=== Begin Enclosure ===

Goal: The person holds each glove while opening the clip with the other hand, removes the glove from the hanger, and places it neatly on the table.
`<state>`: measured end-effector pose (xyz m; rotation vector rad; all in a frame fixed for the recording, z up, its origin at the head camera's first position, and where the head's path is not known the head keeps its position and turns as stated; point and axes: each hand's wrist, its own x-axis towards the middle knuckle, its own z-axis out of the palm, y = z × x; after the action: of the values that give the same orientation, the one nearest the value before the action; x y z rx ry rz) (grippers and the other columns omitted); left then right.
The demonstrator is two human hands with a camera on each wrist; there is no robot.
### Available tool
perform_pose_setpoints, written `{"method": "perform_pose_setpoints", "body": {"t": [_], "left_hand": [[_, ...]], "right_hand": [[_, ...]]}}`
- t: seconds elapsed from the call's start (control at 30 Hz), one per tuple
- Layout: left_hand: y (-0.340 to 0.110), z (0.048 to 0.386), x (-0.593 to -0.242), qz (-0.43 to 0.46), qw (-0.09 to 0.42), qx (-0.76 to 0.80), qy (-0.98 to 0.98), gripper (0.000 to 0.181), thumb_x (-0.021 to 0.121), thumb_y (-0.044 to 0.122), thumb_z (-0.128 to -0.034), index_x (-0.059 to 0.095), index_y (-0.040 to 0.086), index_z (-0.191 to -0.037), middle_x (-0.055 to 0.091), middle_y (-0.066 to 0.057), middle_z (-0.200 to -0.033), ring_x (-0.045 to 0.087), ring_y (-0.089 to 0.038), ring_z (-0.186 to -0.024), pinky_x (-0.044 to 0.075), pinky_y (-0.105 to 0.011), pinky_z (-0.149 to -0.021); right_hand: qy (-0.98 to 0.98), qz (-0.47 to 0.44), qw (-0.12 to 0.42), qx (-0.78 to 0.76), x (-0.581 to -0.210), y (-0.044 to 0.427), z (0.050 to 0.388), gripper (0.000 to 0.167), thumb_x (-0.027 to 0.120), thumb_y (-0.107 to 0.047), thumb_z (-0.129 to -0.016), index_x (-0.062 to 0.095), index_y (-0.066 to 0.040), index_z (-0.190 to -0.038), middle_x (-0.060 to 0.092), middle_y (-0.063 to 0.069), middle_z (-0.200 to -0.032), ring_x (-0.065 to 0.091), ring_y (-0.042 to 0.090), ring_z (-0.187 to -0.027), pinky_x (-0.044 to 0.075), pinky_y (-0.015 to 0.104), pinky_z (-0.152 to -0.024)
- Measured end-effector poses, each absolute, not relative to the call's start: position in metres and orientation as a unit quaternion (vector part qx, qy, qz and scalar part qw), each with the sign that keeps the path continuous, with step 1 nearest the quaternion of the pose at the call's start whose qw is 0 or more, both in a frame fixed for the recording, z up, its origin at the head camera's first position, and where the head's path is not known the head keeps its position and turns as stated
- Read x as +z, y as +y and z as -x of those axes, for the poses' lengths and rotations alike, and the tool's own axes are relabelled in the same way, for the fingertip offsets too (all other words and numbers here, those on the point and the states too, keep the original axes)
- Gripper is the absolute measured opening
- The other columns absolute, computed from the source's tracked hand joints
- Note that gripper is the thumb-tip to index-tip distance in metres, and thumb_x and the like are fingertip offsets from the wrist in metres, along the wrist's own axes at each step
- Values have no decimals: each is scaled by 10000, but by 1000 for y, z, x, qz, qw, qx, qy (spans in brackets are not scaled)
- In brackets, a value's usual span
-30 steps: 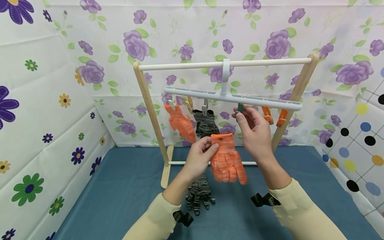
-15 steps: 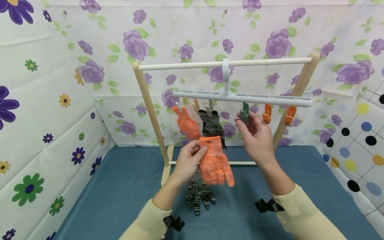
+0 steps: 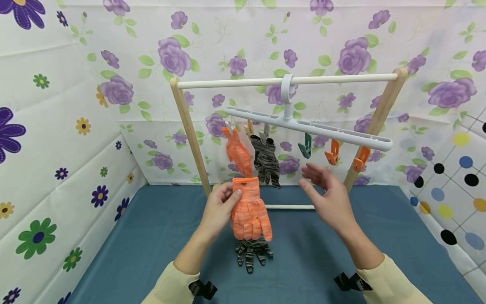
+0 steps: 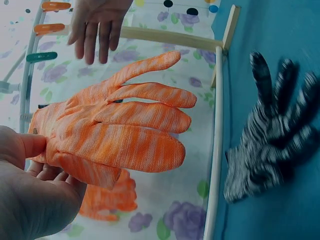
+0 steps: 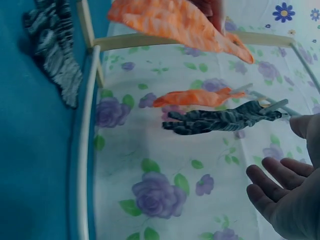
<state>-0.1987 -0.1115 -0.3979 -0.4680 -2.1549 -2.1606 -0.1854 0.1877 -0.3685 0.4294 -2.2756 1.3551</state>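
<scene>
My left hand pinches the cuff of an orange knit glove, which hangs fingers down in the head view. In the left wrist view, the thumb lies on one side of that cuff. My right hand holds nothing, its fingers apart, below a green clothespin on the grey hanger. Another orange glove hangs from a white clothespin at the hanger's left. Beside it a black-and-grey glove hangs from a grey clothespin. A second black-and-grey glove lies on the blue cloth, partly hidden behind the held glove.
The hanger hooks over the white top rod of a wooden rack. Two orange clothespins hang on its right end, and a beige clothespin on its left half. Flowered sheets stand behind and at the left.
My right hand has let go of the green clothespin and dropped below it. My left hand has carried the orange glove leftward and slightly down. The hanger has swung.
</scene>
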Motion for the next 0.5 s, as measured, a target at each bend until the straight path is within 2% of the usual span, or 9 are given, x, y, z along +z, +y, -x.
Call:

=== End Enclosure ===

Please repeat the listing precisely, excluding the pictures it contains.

**Answer for this exercise:**
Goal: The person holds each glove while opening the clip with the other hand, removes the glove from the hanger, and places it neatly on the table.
`<state>`: measured end-effector pose (xyz m; rotation vector rad; all in a frame fixed for the recording, z up, its origin at the head camera's first position, and where the head's path is not known the head keeps its position and turns as stated; point and axes: each hand's wrist, its own x-axis towards the middle knuckle, its own z-axis out of the palm, y = z × x; after the action: of the values that give the same orientation, the one nearest the value before the action; x y z rx ry rz) (grippers and the other columns omitted); left then right.
The demonstrator is two human hands with a camera on each wrist; there is no robot.
### Available tool
perform_pose_setpoints, written `{"method": "perform_pose_setpoints", "body": {"t": [_], "left_hand": [[_, ...]], "right_hand": [[_, ...]]}}`
- t: seconds elapsed from the call's start (control at 30 Hz), one per tuple
- Layout: left_hand: y (-0.340 to 0.110), z (0.048 to 0.386), x (-0.593 to -0.242), qz (-0.43 to 0.46), qw (-0.09 to 0.42), qx (-0.76 to 0.80), qy (-0.98 to 0.98), gripper (0.000 to 0.181), thumb_x (-0.021 to 0.121), thumb_y (-0.044 to 0.122), thumb_z (-0.128 to -0.034), index_x (-0.059 to 0.095), index_y (-0.040 to 0.086), index_z (-0.191 to -0.037), middle_x (-0.055 to 0.091), middle_y (-0.066 to 0.057), middle_z (-0.200 to -0.033), ring_x (-0.045 to 0.087), ring_y (-0.089 to 0.038), ring_z (-0.186 to -0.024), pinky_x (-0.044 to 0.075), pinky_y (-0.105 to 0.011), pinky_z (-0.149 to -0.021); right_hand: qy (-0.98 to 0.98), qz (-0.47 to 0.44), qw (-0.12 to 0.42), qx (-0.78 to 0.76), x (-0.581 to -0.210), y (-0.044 to 0.427), z (0.050 to 0.388), gripper (0.000 to 0.167), thumb_x (-0.027 to 0.120), thumb_y (-0.107 to 0.047), thumb_z (-0.129 to -0.016), index_x (-0.062 to 0.095), index_y (-0.066 to 0.040), index_z (-0.190 to -0.038), middle_x (-0.060 to 0.092), middle_y (-0.063 to 0.069), middle_z (-0.200 to -0.032), ring_x (-0.065 to 0.091), ring_y (-0.042 to 0.090), ring_z (-0.187 to -0.027), pinky_x (-0.044 to 0.075), pinky_y (-0.015 to 0.104), pinky_z (-0.152 to -0.024)
- Measured end-effector poses, each absolute, not relative to the call's start: position in metres and orientation as a unit quaternion (vector part qx, qy, qz and scalar part qw), each with the sign that keeps the path continuous, with step 1 nearest the quaternion of the pose at the call's start whose qw is 0 or more, both in a frame fixed for the recording, z up, its origin at the head camera's first position, and where the head's path is not known the head keeps its position and turns as stated
- Read x as +z, y as +y and z as -x of those axes, for the poses' lengths and rotations alike, and the tool's own axes are relabelled in the same way, for the fingertip offsets too (all other words and numbers here, those on the point and the states too, keep the original axes)
- Gripper is the absolute measured opening
- The other columns absolute, computed from the source's tracked hand joints
- Note that gripper is the thumb-tip to index-tip distance in metres, and thumb_x and the like are fingertip offsets from the wrist in metres, along the wrist's own axes at each step
- Values have no decimals: each is scaled by 10000, but by 1000 for y, z, x, qz, qw, qx, qy (spans in brackets are not scaled)
- In brackets, a value's usual span
-30 steps: 
-15 steps: 
+0 steps: 
+0 steps: 
+0 steps: 
<state>-0.1987 -0.1115 -0.3979 -0.4680 -2.1549 -2.1606 -0.1854 0.1877 -0.3685 0.4294 -2.2756 1.3551</state>
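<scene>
My left hand pinches the cuff of an orange knit glove, which hangs fingers down in the head view. In the left wrist view, the thumb lies on one side of that cuff. My right hand holds nothing, its fingers apart, below a green clothespin on the grey hanger. Another orange glove hangs from a white clothespin at the hanger's left. Beside it a black-and-grey glove hangs from a grey clothespin. A second black-and-grey glove lies on the blue cloth, partly hidden behind the held glove.
The hanger hooks over the white top rod of a wooden rack. Two orange clothespins hang on its right end, and a beige clothespin on its left half. Flowered sheets stand behind and at the left.
My right hand has let go of the green clothespin and dropped below it. My left hand has carried the orange glove leftward and slightly down. The hanger has swung.
</scene>
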Motion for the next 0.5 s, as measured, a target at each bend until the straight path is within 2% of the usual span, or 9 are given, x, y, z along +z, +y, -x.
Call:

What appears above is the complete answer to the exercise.